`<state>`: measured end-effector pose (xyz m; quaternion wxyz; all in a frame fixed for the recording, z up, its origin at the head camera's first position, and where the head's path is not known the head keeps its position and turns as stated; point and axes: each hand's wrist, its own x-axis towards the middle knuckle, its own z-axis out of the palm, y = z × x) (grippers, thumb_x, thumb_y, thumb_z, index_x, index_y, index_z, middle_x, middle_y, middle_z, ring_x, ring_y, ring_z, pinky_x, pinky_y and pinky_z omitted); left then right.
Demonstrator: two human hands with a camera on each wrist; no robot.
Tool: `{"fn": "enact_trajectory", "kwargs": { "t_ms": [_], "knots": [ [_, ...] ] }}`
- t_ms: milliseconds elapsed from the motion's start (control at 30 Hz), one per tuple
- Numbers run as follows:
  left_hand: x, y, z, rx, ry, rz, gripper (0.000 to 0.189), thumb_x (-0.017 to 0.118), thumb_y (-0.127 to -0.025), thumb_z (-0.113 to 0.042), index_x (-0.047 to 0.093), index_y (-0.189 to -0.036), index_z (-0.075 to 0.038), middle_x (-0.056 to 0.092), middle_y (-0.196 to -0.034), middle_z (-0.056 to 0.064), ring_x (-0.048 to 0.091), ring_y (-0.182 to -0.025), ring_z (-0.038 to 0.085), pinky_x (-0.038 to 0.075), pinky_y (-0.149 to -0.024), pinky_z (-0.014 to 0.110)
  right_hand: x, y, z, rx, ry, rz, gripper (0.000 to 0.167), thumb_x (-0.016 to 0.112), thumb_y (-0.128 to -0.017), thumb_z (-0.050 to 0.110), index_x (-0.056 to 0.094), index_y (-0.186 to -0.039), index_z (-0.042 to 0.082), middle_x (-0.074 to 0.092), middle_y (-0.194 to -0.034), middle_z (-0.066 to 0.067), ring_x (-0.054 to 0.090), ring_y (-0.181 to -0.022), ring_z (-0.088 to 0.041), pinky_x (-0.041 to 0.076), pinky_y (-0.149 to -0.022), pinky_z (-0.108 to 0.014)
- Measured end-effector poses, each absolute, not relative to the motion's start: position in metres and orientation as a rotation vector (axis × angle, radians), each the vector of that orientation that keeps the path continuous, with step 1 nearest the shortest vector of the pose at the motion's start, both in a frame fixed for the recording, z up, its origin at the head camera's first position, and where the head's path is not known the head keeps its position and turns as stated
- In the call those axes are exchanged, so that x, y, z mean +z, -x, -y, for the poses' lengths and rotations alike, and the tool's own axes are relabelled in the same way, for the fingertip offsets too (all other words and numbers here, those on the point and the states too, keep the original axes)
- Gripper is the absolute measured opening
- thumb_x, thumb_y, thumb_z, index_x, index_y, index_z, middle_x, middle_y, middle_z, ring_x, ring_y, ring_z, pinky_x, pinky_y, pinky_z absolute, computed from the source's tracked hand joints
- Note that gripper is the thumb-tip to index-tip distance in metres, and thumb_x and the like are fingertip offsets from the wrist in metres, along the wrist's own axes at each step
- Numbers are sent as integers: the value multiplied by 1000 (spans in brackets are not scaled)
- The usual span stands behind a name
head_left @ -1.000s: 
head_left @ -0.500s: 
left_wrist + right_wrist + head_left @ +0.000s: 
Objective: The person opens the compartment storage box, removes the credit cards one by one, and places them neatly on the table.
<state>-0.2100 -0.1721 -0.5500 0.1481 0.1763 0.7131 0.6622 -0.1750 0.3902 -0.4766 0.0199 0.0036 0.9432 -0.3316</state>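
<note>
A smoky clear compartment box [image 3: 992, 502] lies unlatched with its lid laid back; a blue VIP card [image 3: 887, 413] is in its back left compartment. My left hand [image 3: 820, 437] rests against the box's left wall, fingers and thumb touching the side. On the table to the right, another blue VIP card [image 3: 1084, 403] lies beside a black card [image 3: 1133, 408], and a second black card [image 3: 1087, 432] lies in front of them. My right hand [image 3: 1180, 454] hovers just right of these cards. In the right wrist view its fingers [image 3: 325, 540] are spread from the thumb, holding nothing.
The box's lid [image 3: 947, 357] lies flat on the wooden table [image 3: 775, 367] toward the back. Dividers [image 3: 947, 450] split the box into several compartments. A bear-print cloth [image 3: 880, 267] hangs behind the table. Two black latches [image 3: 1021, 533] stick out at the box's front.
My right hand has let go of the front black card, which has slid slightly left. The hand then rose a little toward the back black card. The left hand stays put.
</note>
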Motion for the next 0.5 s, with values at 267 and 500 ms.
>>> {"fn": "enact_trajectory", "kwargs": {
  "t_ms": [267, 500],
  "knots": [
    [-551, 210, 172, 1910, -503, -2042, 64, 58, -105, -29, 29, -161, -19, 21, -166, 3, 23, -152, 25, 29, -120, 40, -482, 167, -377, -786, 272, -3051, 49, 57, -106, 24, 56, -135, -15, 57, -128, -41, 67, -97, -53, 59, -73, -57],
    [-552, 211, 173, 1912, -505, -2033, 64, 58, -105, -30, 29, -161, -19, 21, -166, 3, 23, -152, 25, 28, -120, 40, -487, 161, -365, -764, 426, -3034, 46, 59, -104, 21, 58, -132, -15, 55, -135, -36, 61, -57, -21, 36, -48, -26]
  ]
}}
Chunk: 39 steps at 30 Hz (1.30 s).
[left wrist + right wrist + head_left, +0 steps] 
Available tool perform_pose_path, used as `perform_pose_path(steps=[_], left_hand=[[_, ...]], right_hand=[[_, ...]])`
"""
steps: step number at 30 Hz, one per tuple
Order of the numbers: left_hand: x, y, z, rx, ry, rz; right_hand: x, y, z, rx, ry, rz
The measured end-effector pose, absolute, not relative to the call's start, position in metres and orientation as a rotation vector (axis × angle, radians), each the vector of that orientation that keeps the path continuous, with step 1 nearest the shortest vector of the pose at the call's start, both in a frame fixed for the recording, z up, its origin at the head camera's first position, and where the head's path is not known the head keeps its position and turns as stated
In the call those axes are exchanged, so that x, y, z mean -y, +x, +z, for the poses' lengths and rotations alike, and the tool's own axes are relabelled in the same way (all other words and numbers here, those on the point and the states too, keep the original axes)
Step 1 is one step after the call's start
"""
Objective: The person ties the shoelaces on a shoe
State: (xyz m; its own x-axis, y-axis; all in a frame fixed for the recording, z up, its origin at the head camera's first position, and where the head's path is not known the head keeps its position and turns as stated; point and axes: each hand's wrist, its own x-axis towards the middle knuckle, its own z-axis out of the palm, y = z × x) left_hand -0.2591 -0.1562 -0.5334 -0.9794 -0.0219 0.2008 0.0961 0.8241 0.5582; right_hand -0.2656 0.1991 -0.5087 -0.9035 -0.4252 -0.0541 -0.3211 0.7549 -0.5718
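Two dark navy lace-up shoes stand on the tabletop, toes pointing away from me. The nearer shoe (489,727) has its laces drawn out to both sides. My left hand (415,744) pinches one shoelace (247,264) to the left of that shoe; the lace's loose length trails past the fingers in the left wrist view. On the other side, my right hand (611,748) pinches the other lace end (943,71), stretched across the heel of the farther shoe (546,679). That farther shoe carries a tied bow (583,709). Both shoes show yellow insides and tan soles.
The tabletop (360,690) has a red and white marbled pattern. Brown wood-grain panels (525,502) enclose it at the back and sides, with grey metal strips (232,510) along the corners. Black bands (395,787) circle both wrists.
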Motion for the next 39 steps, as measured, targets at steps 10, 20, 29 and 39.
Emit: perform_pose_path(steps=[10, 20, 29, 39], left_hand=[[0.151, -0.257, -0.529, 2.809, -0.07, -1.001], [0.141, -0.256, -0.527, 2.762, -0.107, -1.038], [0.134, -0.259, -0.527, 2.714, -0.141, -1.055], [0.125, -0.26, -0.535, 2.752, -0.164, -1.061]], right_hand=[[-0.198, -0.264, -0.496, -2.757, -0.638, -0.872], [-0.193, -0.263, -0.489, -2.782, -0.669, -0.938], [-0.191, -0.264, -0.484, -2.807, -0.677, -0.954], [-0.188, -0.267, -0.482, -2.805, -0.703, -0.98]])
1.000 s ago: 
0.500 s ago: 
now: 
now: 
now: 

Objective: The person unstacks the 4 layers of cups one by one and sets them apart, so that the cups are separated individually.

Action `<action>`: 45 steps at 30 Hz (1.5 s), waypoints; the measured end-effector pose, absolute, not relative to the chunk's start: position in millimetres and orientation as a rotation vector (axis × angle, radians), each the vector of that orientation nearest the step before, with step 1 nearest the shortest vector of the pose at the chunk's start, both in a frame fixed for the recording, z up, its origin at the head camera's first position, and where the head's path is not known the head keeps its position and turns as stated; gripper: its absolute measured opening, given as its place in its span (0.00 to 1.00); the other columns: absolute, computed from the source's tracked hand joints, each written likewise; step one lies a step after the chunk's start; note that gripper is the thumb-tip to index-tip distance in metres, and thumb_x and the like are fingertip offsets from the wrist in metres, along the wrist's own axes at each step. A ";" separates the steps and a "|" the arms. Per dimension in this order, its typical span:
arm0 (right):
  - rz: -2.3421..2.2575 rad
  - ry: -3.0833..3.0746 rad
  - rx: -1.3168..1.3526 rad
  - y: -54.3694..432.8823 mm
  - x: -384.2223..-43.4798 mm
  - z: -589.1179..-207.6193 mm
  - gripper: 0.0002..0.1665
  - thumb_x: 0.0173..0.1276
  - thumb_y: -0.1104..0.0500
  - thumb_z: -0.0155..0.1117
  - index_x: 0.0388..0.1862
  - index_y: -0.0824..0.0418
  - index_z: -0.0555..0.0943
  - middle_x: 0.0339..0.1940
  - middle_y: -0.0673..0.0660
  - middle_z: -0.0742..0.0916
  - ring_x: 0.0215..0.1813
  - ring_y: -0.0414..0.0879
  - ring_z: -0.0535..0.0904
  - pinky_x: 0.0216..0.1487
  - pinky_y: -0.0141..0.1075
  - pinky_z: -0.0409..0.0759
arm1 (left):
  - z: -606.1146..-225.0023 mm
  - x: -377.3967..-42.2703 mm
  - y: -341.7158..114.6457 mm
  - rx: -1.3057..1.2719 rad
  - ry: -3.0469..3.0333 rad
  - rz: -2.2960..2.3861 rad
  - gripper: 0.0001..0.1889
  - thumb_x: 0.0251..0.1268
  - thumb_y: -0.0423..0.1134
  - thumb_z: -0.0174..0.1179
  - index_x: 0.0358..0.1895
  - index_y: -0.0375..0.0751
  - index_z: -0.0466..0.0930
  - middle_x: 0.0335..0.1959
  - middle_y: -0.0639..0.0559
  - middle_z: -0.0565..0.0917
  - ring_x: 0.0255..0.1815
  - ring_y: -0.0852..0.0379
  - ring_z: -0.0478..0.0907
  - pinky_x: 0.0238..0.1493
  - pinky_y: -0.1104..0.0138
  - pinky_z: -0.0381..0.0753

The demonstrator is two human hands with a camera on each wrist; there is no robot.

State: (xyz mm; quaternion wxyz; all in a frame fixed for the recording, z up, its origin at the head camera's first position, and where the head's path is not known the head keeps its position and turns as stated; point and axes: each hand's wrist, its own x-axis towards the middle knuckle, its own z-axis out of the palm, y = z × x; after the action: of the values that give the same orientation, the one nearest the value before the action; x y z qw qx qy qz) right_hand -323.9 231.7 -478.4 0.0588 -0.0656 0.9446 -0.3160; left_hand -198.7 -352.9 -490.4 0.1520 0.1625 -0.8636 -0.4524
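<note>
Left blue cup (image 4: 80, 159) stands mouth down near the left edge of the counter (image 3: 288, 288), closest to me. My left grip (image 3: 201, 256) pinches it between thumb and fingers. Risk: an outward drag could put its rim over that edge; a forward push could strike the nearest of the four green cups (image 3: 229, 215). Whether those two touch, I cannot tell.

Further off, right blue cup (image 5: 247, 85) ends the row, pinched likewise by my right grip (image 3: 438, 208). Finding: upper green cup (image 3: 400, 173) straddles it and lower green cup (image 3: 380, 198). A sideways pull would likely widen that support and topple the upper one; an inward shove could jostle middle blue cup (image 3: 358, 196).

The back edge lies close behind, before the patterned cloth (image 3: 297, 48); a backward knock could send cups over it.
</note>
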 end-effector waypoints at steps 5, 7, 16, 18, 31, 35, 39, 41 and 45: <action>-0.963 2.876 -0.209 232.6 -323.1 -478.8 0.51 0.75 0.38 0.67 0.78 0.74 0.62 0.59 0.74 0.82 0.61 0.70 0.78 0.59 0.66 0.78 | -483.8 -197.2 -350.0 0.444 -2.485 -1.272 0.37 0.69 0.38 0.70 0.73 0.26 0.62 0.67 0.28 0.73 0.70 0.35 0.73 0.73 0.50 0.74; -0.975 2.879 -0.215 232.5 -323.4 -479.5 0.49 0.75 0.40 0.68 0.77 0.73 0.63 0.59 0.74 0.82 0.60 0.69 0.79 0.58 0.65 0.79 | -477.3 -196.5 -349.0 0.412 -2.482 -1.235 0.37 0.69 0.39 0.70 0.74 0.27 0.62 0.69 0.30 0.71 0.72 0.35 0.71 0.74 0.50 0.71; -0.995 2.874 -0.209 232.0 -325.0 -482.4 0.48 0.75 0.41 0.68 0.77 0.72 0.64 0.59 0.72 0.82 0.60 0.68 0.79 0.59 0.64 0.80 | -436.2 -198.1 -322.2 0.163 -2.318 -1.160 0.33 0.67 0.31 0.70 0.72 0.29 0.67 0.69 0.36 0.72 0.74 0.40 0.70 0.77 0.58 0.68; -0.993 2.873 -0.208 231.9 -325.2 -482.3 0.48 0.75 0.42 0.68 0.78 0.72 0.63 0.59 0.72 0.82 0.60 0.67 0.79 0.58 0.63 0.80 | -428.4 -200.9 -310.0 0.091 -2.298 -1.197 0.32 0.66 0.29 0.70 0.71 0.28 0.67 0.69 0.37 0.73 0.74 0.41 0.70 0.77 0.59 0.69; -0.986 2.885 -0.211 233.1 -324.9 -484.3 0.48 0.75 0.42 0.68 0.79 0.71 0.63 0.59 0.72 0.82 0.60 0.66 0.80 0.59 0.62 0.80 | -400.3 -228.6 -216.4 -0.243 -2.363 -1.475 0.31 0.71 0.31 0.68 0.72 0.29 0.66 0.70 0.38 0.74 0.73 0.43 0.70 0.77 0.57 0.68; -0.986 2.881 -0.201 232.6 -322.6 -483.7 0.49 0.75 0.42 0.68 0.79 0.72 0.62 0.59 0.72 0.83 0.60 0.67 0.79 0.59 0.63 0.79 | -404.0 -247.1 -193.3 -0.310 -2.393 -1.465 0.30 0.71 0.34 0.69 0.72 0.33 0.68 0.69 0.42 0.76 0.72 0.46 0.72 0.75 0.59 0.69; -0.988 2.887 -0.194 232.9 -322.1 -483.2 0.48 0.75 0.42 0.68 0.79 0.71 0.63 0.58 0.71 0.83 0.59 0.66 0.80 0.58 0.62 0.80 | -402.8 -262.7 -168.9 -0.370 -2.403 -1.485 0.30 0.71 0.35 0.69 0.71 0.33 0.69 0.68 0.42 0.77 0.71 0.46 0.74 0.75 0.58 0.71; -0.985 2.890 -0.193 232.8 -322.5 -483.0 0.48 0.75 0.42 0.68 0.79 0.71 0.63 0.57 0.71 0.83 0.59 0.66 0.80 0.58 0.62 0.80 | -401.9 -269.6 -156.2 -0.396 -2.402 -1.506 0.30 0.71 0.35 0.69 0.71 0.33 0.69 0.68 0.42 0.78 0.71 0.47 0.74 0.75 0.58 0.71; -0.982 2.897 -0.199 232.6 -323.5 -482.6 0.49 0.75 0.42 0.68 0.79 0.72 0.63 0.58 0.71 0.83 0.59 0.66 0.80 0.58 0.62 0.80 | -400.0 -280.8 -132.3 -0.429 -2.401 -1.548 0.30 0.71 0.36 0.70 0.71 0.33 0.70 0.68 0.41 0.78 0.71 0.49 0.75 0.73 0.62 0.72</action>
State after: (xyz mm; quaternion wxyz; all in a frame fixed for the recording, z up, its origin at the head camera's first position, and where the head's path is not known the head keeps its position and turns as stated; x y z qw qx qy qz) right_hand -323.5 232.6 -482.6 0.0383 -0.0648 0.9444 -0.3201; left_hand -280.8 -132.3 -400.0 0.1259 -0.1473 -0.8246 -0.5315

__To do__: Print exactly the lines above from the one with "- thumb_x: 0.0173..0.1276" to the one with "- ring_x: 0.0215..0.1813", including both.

__Task response__:
  - thumb_x: 0.0173..0.1276
  - thumb_y: -0.1104..0.0500
  - thumb_z: -0.0155..0.1117
  - index_x: 0.0388..0.1862
  - index_y: -0.0824..0.0418
  - index_z: -0.0555..0.0943
  - middle_x: 0.0339..0.1940
  - middle_y: -0.0673..0.0660
  - middle_z: -0.0742..0.0916
  - ring_x: 0.0215..0.1813

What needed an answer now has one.